There are only three ethanol plants in the prairie provinces.

Traditionally, ethanol has not been competitive with gasoline, but with new technology and the rising cost of gas, the gap is quickly narrowing.

And considering the benefits -cleaner burning fuel, rural economic development and reduced reliance on imported fuel -ethanol deserves serious backing.

We hope a Saskatchewan government study due this fall on the potential of expanded ethanol production provides the data needed to determine how to proceed across the Prairies.

Keith Hutchence, a research scientist with Saskatchewan Research Council, wrote in the August edition of Saskatchewan Business Magazine that requiring all gasoline sold in the province to contain 10 percent ethanol would require 160 million litres annually.

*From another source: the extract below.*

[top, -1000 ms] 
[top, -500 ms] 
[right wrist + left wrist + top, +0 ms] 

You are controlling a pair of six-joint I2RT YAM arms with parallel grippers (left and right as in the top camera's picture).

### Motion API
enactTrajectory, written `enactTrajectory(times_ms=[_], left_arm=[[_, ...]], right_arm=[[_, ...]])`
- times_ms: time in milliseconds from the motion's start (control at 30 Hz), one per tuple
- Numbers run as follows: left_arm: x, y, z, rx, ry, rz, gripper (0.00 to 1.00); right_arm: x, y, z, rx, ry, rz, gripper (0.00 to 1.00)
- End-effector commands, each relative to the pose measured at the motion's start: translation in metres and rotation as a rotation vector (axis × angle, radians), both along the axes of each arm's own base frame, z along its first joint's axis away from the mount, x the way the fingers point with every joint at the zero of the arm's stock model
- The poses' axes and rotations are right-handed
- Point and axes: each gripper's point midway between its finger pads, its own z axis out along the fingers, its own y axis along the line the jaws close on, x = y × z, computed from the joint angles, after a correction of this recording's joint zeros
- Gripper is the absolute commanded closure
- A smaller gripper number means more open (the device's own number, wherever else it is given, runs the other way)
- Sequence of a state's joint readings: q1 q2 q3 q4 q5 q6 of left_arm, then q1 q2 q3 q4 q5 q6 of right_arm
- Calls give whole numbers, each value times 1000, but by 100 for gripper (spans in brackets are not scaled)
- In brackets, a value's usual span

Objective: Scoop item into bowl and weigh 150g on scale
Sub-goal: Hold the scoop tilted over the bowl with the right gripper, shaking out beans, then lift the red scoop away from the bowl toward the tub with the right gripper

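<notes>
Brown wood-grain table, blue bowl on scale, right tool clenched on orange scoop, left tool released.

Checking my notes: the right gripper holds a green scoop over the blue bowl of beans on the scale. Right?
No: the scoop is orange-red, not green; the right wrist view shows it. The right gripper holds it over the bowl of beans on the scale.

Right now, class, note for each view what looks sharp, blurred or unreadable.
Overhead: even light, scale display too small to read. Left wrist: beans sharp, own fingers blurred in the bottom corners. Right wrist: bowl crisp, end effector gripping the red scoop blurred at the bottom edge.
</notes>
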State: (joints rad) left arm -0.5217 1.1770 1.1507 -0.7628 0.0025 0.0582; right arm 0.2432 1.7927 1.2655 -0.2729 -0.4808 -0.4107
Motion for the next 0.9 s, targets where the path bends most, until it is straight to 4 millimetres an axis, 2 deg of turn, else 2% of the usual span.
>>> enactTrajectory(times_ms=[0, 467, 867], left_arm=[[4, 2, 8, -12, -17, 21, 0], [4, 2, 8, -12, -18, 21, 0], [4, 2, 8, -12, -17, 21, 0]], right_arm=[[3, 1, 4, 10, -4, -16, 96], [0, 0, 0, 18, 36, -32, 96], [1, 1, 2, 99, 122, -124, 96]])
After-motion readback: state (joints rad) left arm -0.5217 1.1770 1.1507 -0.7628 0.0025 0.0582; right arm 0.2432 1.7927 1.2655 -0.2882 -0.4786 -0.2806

That would require 16 plants the size of the only existing ethanol plant in the province, Pound-Maker Agventures.

The main byproduct from ethanol production is a rich livestock feed that would help spur development of another rural development opportunity: feedlots.

Minnesota recently pushed ethanol development, encouraging new generation co-ops to take the lead. There are now 14 plants there, 12 of them co-ops, producing more than 1.06 billion L.

This year and next, Minnesota taxpayers will contribute about $70 million US to ethanol production. In return, more than 1,400 jobs were created, about $80 million worth of imported oil was displaced annually and about 7,500 farm families have invested in the co-ops.